Imagine a state with just a few more people than in tiny Uttarakhand, an area marginally less than Chhattisgarh’s, yet with a debt almost matching all of India’s forex reserves.
Imagine that country creating a global crisis, shaking every stock exchange in the world and threatening the viability of by far the strongest and richest economic confederation the world has ever known — the European Union.
That is Greece for you — once window-dressed to fool the smartest of forensic auditors in the run-up to its joining the European Union and the euro, now rotting away in a mess that threatens the very stability of the continent itself.
Sceptical Great Britain, in danger of a political disintegration of its own, is half in and half out of the EU and fretting at East European plumbers and electricians who seem to dominate the trades in London and elsewhere.
The Italians muddled through a fiscal mess of their own while the French, some allege, contributed their bit by shortening working hours and generally snarling at the world.
The stolid Germans, meanwhile, are up in arms at having to pay for the profligacy of other nations, chiefly Greece.
They have the richest and most efficient economy in Europe and possibly the world, and, according to them, they are also the kindest and most generous too.
That’s “all hogwash”, according to many East Europeans who uniformly blame the Germans for being arrogant, dictatorial and parsimonious.
They contend that their countries — each enduring an economic crisis of its own — unwittingly exchanged one kind of exploitation, as colonies of the former Soviet Union, for another, as unwilling economic and cultural vassals of western Europe, chiefly the Germans, whose Audis are powered by engines made on the cheap in Hungary while the erstwhile Czechoslovakia’s greatest industrial treasure, the Skoda, ended up as a subsidiary of Volkswagen.
The real cancer While there is a terrific economic hurricane blowing through Europe right now, the real cancer eating away at Europe’s vitality is the continent-wide rapid decline of population, the increasingly longevity of its elderly, and the refusal to allow in many more immigrants than it does now.
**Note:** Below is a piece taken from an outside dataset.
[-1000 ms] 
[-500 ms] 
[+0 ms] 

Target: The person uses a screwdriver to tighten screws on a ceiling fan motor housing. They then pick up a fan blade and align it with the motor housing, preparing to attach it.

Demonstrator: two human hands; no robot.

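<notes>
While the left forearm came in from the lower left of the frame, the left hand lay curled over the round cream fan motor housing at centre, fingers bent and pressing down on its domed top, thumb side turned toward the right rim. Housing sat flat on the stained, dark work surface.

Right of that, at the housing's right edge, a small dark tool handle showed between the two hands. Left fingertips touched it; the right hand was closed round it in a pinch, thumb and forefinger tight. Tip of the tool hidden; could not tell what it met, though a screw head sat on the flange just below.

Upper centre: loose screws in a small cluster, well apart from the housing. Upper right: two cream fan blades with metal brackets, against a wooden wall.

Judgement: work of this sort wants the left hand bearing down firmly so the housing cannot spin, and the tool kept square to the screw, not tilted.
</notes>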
What the EU is facing today is also a massive breakdown of self-confidence and a refusal to accept that the things that went into making the US so successful — amongst them, accepting immigrants from around the world — are just as suitable for Europe too.
In Europe, ancient antagonisms have hardly died — they have just been temporarily minimised.
The European Union has for decades kept a large and vibrant Turkey out of the Union for one unstated reason — that however secular it may be, it is nevertheless Muslim.
As its best historians acknowledge in private, Europe’s Turkey-phobia goes back in time.
The Europeans have particularly bad memories of the Ottomans who overran Eastern Europe, held Romania and Hungary, and laid siege to Vienna as far back as 1529.
Then there are other instances of mistrust and grievance that have no real resolution except through frequent bloodletting.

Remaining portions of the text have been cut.